Check each line of the data for the string "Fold". Report how many have it, and give nothing else.

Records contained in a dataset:
☆ ☆ ☆ ☆

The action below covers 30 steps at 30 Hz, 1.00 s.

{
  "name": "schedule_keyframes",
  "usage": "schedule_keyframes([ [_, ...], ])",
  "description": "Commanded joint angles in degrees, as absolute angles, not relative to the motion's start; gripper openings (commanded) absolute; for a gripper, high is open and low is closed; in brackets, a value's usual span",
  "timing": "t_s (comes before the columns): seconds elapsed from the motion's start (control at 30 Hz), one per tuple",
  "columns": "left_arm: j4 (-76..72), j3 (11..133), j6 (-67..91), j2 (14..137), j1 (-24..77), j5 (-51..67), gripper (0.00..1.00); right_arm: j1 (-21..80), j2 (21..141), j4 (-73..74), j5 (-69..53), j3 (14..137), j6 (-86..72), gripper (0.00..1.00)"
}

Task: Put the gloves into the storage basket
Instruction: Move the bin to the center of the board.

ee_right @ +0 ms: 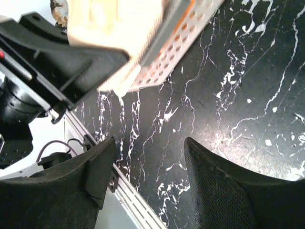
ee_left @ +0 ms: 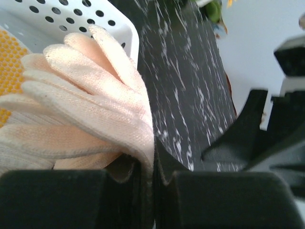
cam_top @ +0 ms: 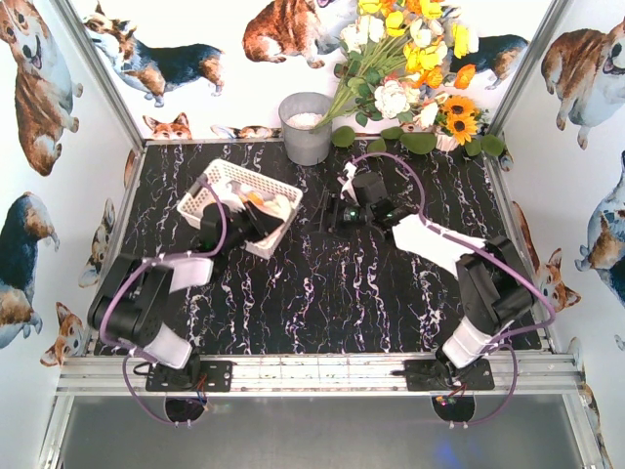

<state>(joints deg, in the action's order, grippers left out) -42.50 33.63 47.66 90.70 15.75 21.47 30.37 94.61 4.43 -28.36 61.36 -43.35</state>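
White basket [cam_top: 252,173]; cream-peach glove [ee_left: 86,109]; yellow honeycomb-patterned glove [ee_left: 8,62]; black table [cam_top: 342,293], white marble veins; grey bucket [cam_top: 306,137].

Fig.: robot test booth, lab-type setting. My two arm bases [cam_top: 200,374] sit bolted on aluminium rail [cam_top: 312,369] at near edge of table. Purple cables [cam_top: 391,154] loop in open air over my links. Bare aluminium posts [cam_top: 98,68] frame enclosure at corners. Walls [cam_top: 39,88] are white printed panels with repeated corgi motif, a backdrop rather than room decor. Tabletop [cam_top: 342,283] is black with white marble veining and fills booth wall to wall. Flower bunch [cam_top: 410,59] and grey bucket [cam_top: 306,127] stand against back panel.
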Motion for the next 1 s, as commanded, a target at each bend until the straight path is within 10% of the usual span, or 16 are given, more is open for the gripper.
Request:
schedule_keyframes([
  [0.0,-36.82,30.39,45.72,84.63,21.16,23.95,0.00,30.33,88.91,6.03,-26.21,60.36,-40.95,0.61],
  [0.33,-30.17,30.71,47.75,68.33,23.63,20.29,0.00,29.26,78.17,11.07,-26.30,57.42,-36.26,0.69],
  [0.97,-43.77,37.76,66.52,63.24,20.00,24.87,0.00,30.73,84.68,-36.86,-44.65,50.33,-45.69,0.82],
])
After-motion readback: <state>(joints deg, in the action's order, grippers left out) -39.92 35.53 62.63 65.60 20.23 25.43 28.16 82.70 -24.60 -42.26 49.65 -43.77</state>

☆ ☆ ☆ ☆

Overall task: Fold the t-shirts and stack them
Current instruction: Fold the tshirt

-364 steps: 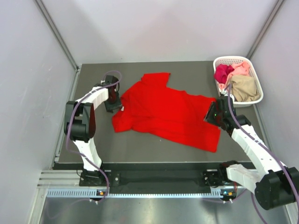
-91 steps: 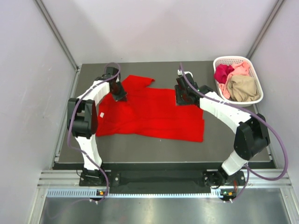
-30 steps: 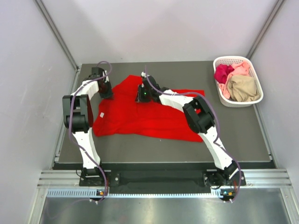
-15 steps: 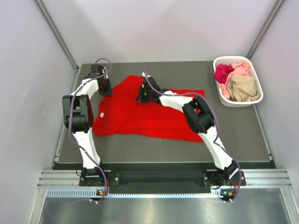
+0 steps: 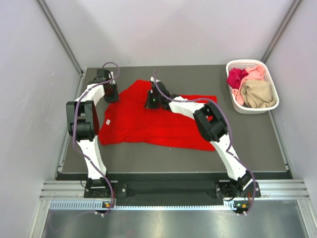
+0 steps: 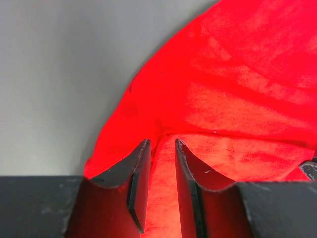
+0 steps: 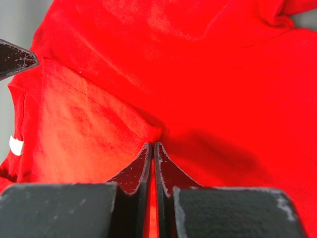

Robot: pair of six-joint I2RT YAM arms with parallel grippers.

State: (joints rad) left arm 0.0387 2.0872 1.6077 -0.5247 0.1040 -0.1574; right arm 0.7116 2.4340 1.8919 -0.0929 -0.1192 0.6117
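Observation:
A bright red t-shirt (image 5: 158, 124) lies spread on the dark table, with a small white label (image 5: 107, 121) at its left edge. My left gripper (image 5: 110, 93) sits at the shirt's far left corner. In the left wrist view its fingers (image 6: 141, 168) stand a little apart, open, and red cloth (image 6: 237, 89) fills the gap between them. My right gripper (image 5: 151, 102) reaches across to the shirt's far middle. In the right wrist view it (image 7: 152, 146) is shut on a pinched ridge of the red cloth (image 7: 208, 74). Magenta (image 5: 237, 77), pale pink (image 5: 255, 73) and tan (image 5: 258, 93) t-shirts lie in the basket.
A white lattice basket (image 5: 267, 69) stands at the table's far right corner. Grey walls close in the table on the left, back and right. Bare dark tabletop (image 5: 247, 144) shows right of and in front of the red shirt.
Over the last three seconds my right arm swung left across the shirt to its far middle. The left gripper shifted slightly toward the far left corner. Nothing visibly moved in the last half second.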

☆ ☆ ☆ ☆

### RESULT OF THE TASK:
2